### Goal of the exercise
Return the lines below in which the string "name" occurs.

═══ Records for the task ═══

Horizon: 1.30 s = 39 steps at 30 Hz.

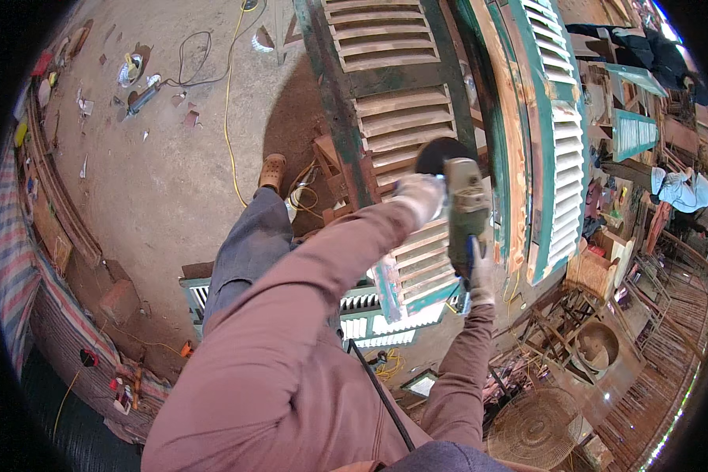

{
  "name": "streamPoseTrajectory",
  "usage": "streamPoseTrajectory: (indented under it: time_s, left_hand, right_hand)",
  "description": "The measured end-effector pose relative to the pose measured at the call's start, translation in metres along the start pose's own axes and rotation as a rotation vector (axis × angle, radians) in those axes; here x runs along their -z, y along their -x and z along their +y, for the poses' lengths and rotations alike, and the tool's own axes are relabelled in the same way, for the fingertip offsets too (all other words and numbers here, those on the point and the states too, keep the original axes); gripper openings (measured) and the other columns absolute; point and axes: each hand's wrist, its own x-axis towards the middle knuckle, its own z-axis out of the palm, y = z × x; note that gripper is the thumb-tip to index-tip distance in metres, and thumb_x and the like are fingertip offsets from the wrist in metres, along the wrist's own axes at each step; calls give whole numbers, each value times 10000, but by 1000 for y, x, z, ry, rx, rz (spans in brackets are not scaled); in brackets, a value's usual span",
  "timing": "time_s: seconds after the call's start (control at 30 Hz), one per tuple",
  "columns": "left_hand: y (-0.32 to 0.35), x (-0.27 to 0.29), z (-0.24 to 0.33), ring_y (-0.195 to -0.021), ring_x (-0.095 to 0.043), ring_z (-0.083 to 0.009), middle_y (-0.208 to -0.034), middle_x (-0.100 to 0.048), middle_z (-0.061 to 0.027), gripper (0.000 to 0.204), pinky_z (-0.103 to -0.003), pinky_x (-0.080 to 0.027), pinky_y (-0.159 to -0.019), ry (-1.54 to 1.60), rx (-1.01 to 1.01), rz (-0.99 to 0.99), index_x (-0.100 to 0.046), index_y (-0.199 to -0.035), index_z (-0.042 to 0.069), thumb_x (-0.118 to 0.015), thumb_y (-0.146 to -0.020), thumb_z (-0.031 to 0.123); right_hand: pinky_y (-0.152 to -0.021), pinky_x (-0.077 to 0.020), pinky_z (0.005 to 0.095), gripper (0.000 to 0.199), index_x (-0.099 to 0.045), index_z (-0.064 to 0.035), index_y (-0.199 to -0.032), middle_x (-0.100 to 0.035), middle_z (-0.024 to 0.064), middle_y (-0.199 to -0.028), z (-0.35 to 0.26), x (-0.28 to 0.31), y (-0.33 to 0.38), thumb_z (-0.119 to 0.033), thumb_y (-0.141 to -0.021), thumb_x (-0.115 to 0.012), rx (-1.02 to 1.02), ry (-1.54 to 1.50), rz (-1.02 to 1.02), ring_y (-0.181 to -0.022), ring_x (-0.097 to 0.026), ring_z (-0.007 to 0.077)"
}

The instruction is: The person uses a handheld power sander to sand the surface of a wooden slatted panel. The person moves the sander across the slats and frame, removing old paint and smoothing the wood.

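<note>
An angle grinder [466, 206] with a dark round disc [440, 155] is held over a louvred wooden shutter [405, 118]. My right hand [482, 277], in a pale glove, wraps round the rear of its body. Beside the grinder's head, my gloved left hand [420, 197] is closed on its side; the exact grip there is blurred and partly hidden. The shutter has a dark green, worn frame and slats that look mostly bare wood. Whether the disc touches the shutter, I cannot tell.
To the right stands another green shutter [562, 141] with pale slats. A yellow cord [228, 118] runs over the floor on the left, near a second power tool [143, 97]. My shoe [273, 171] is beside the shutter. A round woven basket [533, 429] lies lower right.
</note>
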Motion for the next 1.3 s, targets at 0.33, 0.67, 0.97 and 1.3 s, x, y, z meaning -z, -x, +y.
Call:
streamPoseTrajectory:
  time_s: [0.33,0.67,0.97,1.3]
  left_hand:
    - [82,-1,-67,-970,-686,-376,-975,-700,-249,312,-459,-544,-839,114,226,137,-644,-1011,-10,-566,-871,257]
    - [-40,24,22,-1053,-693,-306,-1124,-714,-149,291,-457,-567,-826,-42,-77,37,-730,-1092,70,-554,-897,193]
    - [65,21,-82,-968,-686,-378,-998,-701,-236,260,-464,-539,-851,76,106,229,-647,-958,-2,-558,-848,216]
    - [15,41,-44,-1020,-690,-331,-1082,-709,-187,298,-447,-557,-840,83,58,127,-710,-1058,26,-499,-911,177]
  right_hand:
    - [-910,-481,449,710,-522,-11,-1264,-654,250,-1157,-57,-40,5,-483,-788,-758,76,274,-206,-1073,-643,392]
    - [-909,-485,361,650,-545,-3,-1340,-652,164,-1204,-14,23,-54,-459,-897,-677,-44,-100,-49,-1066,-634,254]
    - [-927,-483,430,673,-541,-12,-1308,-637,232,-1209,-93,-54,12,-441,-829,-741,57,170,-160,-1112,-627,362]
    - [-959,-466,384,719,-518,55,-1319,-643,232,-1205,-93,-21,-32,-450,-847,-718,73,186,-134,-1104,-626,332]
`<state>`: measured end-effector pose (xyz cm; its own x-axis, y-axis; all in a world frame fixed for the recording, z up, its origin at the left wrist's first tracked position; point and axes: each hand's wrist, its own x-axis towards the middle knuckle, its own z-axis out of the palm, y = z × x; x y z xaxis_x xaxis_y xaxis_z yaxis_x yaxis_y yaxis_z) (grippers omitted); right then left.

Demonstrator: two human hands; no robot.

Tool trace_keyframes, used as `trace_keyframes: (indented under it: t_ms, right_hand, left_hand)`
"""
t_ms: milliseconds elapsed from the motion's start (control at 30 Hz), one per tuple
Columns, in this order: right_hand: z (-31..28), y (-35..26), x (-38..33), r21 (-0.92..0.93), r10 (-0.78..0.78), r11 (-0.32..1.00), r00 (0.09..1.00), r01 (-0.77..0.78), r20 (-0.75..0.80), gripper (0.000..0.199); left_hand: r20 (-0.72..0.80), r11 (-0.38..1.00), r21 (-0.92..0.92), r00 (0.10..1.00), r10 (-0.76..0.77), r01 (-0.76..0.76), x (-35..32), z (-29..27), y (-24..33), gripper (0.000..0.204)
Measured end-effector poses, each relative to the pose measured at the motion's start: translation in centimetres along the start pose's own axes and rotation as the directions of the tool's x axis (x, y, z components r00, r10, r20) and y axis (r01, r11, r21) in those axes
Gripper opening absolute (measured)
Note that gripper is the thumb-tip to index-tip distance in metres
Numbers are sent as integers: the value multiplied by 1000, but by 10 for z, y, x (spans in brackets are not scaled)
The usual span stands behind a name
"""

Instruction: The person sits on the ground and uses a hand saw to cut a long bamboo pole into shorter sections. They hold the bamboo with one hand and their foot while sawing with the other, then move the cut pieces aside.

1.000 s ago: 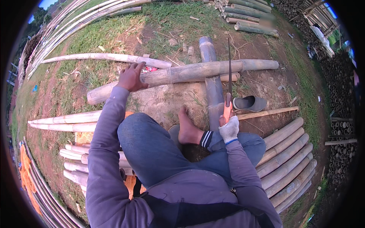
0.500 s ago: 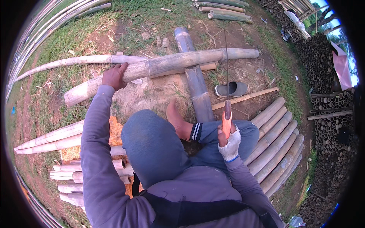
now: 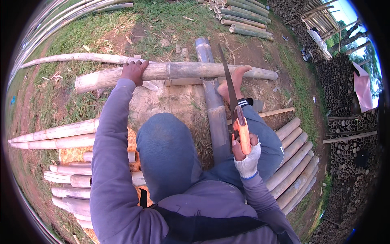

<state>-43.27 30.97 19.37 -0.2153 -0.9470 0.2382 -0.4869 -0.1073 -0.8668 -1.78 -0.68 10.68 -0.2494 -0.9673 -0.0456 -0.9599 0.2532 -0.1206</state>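
A thick pale bamboo pole (image 3: 185, 70) lies crosswise over a darker bamboo log (image 3: 218, 122). Near the pole's left end, my bare left hand (image 3: 134, 73) grips it from above, fingers bent over its top. My right hand (image 3: 246, 152), in a white fingerless glove, is wrapped round the orange handle of a hand saw (image 3: 243, 132). The saw's long dark blade points away from me, and its far part passes over the pole in the view; I cannot tell whether they touch. My bare foot (image 3: 235, 79) rests against the pole, right of the crossing.
Cut bamboo poles (image 3: 290, 162) lie side by side at my right, and more pieces (image 3: 73, 181) sit at my left by orange netting (image 3: 134, 142). A thin stick (image 3: 278, 113) and a partly hidden dark shoe (image 3: 258, 105) lie beyond my leg. Stacked bamboo (image 3: 349, 158) lines the far right.
My right foot has come up from the ground onto the pole. The saw has turned so the blade's flat side shows, its tip now leaning left. My left hand keeps hold of the pole.
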Motion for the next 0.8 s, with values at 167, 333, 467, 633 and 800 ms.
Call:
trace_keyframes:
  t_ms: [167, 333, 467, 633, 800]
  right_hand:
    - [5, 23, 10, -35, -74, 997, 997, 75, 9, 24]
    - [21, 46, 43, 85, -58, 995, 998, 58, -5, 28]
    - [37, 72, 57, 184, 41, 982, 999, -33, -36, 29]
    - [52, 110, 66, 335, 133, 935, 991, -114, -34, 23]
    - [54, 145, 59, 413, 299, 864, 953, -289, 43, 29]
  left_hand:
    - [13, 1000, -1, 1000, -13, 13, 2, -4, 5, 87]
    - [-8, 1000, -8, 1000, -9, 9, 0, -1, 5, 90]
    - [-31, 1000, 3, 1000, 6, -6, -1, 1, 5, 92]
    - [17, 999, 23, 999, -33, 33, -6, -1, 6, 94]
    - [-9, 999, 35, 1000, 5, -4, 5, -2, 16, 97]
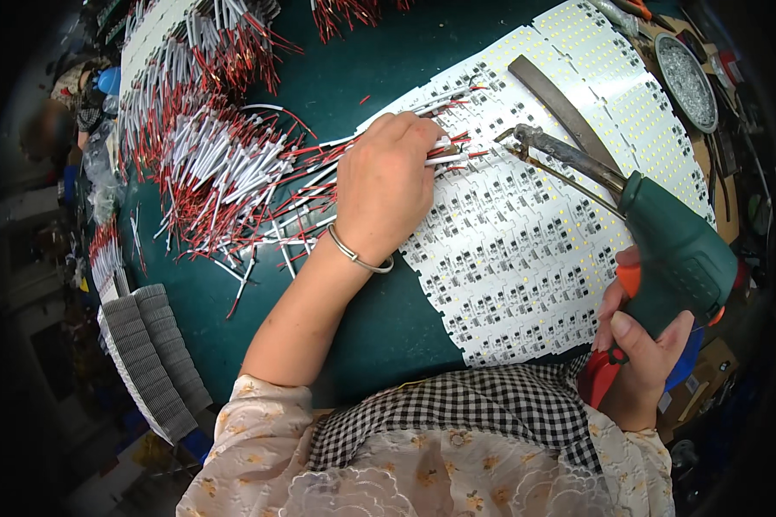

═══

### Answer to the exercise
  "name": "streamPoseTrajectory",
The usual span stands behind a name

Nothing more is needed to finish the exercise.